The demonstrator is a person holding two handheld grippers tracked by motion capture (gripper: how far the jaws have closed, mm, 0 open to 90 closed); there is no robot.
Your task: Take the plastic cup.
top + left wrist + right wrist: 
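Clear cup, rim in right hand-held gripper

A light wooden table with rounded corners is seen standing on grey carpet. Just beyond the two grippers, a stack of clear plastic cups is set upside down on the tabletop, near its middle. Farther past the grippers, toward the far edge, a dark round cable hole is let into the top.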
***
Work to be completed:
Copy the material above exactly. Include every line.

Solved exercise:
The demonstrator is a person holding two handheld grippers tracked by motion capture (gripper: how far the jaws have closed, mm, 0 open to 90 closed); there is no robot.
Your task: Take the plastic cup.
top + left wrist + right wrist: 
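Clear cup, rim in right hand-held gripper

A light wooden table with rounded corners is seen standing on grey carpet. Just beyond the two grippers, a stack of clear plastic cups is set upside down on the tabletop, near its middle. Farther past the grippers, toward the far edge, a dark round cable hole is let into the top.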

This is the complete answer.